I Am I Am I Am by Maggie O’Farrell
Goodreads Summary– We are never closer to life than when we brush up against the possibility of death.
I Am, I Am, I Am is Maggie O’Farrell’s astonishing memoir of the near-death experiences that have punctuated and defined her life. The childhood illness that left her bedridden for a year, which she was not expected to survive. A teenage yearning to escape that nearly ended in disaster. An encounter with a disturbed man on a remote path. And, most terrifying of all, an ongoing, daily struggle to protect her daughter–for whom this book was written–from a condition that leaves her unimaginably vulnerable to life’s myriad dangers.
Seventeen discrete encounters with Maggie at different ages, in different locations, reveal a whole life in a series of tense, visceral snapshots. In taut prose that vibrates with electricity and restrained emotion, O’Farrell captures the perils running just beneath the surface, and illuminates the preciousness, beauty, and mysteries of life itself.
I connected with Maggie O’Farrell’s writing style. This is the first novel of hers that I have read and I have since added all of her fiction books too my TBR. Her writing is simple and straight forward yet impactful. I appreciate a memoir that feels like I am reading a work of fiction, and that is certain what I got with I Am I Am I Am!
Reflective and Thoughtful
I was not expecting this book to be so insightful! She writes about all seventeen of her near death experiences, some of which were more serious than others, and goes on to share the wisdom and lessons that she gained by living through each one. For a book about near death experiences, it was surprisingly uplifting at times!
The last chapter of this memoir is brilliant! I had tears in my eyes while I was reading it and I just enjoyed how she brought the story full circle. The entire memoir is wonderful, but it is worth reading for the last chapter alone!
The way that this book is structured left me a little confused. It is not set in chronological order so it was difficult to keep track of how old she was at which time. I understand why she went with the order that she did but it definitely took some getting used to!
“We are, all of us, wandering about in a state of oblivion, borrowing our time, seizing our days, escaping our fates, slipping through loopholes, unaware of when the axe may fall.”
“I can go for days without thinking about it; at other times it feels like a defining moment. It means nothing. It means everything.”
“That the things in life which don’t go to plan are usually more important, more formative, in the long run, than the things that do”

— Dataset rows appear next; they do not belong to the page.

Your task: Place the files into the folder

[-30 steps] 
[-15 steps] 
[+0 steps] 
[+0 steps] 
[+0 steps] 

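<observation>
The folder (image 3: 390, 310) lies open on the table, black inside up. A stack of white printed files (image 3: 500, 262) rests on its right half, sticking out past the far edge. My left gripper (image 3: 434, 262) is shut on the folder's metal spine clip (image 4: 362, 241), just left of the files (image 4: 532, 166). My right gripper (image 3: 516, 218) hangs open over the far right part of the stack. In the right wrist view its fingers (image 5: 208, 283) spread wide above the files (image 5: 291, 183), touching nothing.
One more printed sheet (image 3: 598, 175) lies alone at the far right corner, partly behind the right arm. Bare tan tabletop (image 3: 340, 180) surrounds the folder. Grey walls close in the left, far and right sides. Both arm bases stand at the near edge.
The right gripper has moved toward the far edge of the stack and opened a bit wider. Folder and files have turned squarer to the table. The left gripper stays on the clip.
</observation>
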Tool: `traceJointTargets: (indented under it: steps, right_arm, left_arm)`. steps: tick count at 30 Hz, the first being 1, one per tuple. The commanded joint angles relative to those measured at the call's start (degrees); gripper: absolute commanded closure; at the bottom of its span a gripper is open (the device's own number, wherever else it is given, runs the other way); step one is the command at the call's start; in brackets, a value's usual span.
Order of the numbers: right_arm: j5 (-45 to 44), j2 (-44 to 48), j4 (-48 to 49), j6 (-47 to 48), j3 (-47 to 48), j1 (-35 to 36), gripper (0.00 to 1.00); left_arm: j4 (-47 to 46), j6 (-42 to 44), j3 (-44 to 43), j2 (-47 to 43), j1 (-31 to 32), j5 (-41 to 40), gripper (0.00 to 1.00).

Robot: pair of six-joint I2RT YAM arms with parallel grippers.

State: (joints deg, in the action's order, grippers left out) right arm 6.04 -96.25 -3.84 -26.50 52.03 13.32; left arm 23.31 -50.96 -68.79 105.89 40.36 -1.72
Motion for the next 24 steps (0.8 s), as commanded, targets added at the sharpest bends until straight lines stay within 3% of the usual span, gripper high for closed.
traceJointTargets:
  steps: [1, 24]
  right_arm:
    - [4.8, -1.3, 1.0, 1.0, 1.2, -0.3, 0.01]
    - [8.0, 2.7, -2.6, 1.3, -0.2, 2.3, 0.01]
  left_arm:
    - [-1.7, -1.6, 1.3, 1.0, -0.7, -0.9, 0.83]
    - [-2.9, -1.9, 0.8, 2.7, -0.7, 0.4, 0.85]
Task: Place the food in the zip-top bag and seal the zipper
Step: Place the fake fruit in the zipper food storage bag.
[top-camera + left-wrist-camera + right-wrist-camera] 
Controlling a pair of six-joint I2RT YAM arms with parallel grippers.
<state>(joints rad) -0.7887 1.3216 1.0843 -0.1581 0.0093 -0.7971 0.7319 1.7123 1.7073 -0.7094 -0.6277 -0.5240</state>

Heart Berries by Terese Marie Mailhot
Goodreads Summary– Heart Berries is a powerful, poetic memoir of a woman’s coming of age on the Seabird Island Indian Reservation in the Pacific Northwest. Having survived a profoundly dysfunctional upbringing only to find herself hospitalized and facing a dual diagnosis of post traumatic stress disorder and bipolar II disorder; Terese Marie Mailhot is given a notebook and begins to write her way out of trauma. The triumphant result is Heart Berries, a memorial for Mailhot’s mother, a social worker and activist who had a thing for prisoners; a story of reconciliation with her father―an abusive drunk and a brilliant artist―who was murdered under mysterious circumstances; and an elegy on how difficult it is to love someone while dragging the long shadows of shame.
Mailhot trusts the reader to understand that memory isn’t exact, but melded to imagination, pain, and what we can bring ourselves to accept. Her unique and at times unsettling voice graphically illustrates her mental state. As she writes, she discovers her own true voice, seizes control of her story, and, in so doing, reestablishes her connection to her family, to her people, and to her place in the world.
Honest and Raw
I have never read a memoir that was more unapologetic and honest. Terese Mailhot truly lays it all out on the table. She shares the good, the bad, and the ugly. The whole time I was reading Heart Berries I could not help thinking “Wow this woman is extremely brave.”
Unique Writing Style
Terese Mailhout writes in a way that I find to be completely original. I do not think I can adequately explain her metaphorical writing style. It added to the experience and you could see her voice shining through.
Something I love about memoirs is that they give you a peak in to someone else’s life. Terese Mailhot gives you more than a peak, she bares it all. I am completely inspired by her.
Takes Awhile to Get Used To
While I grew to love her writing style, it definitely took some time to get used to and I am not sure that everyone will connect with it. It is extremely metaphorical so there were times when I really had to sit and think about what she was trying to say. I just think the reader should be aware that this is not an easy read but it is well worth the effort!
“You said you would be on the other a side of the door. That’s how perfect love is at first. Solutions are simple and problems are laid out simply.”
“I think self-esteem is a white invention to further separate one person from another. It asks people to assess their values and implies people have worth. It seems like identity capitalism.”
“Nothing is too ugly for this world, I think. It’s just that people pretend not to see.”
Have you read either of these memoirs? I would love to know what you thought!
Thank you to Penguin Random House Canada for sending me a copy of both of these books in exchange for an honest review.